Ce dernier évalue qu’environ 85% du développement de l’application est complété et que celle-ci pourra être utilisée dans moins de trois mois. Il espère qu’elle sera achetée par de grandes organisations comme la Croix-Rouge, de même que par d’autres organisations de sécurité comme les corps de police ou l’armée, et qu’il pourra en faire don aux petites organisations non gouvernementales sur le terrain.

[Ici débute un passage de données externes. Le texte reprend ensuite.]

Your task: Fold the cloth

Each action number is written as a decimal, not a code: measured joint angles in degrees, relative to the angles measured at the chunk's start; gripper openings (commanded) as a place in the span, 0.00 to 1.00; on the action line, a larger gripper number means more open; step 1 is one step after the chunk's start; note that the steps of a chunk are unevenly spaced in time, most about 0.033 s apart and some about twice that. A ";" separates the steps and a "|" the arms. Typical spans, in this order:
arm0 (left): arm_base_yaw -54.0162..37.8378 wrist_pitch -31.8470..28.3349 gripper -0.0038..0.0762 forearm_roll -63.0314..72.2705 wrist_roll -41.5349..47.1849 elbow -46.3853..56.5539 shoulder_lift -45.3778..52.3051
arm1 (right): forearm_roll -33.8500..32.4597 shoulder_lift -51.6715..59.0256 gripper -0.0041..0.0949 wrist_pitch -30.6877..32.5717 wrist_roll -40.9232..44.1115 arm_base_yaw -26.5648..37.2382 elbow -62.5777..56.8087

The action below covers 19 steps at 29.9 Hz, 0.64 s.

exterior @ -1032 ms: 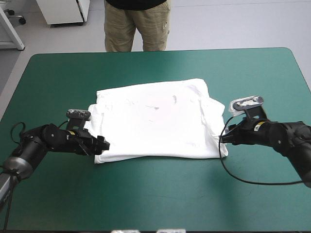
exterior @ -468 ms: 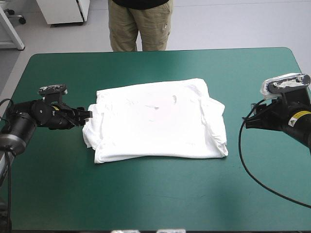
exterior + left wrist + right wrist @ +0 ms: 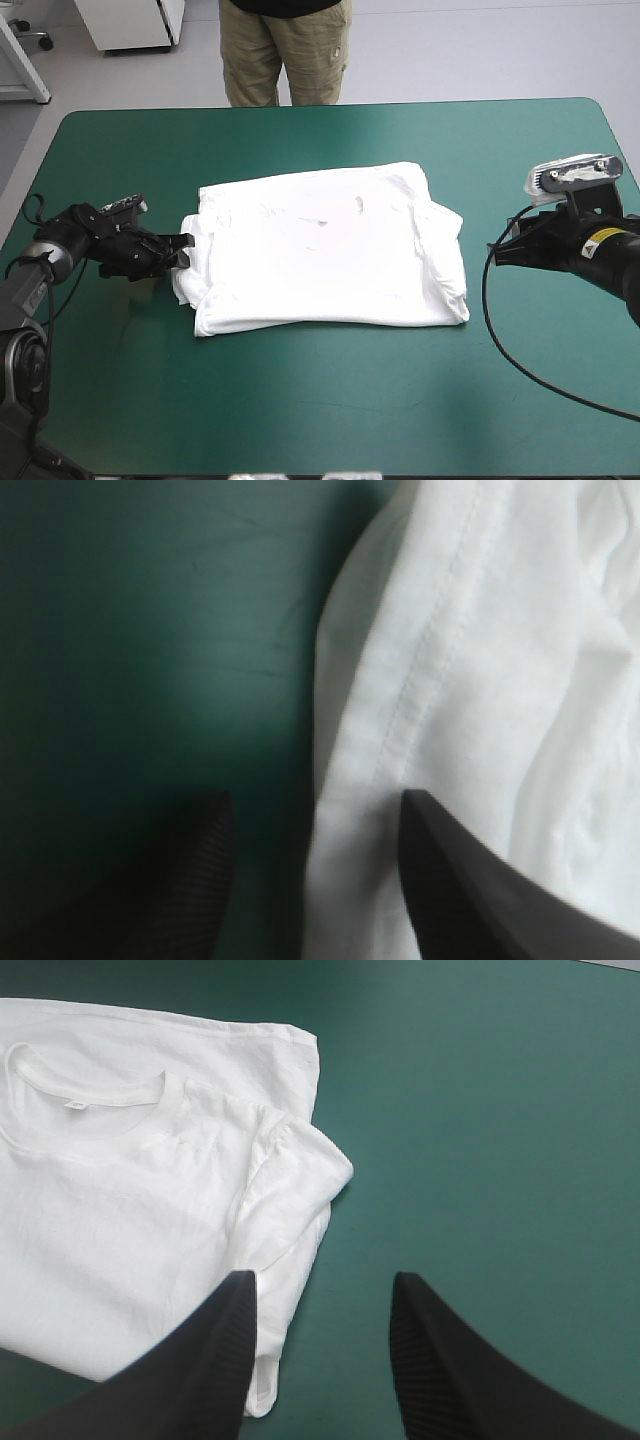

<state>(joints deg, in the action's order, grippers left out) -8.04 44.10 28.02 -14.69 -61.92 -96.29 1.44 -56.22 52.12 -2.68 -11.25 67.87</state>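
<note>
Left pincer (image 3: 315,800) gapes around the hem of the T-shirt (image 3: 480,660): catch every layer before pinching; right pincer (image 3: 320,1282), also open, sits apart

So my arms are both matte black, chunky round segments joined end to end. The right arm (image 3: 610,262) has a little yellow sticker (image 3: 604,238) on its side, and the left arm (image 3: 80,232) has a pale grey ring (image 3: 36,250) at one joint. My left gripper (image 3: 186,243) and right gripper (image 3: 493,254) each have two broad black fingers (image 3: 215,1360), curved like fins, with fine ribbing.
</note>
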 measured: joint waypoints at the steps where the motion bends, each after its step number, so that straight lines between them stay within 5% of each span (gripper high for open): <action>1: 0.00 0.00 0.50 0.72 -0.74 0.00 -0.41 | 0.12 -0.15 0.44 0.00 0.00 0.00 0.00; 3: 0.00 -0.18 0.44 1.51 -1.80 -0.12 -0.75 | 0.33 -0.28 0.44 0.00 0.00 0.00 0.00; 8: 0.00 -0.36 0.05 1.97 -2.80 -0.31 -1.01 | 0.72 -0.28 0.44 -0.20 0.00 0.00 0.00; 19: 0.00 2.52 0.04 4.81 -7.13 -3.79 1.23 | 0.98 -0.28 0.44 -0.45 0.00 0.00 0.00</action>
<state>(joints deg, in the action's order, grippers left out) -8.04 46.62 32.83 -21.82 -65.71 -95.06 2.42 -56.49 51.68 -2.68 -11.25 67.87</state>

Il reste à son équipe à raffiner la sécurité, les interfaces et la synchronisation avec les drones. La sécurité pourrait d’ailleurs être un élément crucial de sa réussite. Norbert Payne, délégué en informatique et en télécommunications à la Croix-Rouge canadienne (CRC), affirme que la sécurité des données est l’enjeu qui préoccupe le plus son organisation lorsqu’il est question d’acquérir de nouvelles technologies. Carl Boisvert, agent de communication à la CRC, a pour sa part souligné que son organisme prenait de plus en plus un virage numérique dans ses opérations sur le terrain.

Pour le développement de son application, HumanITas a collaboré avec des universités. Il est financé par des dons philanthropiques et par une bourse de Grand Challenges Canada.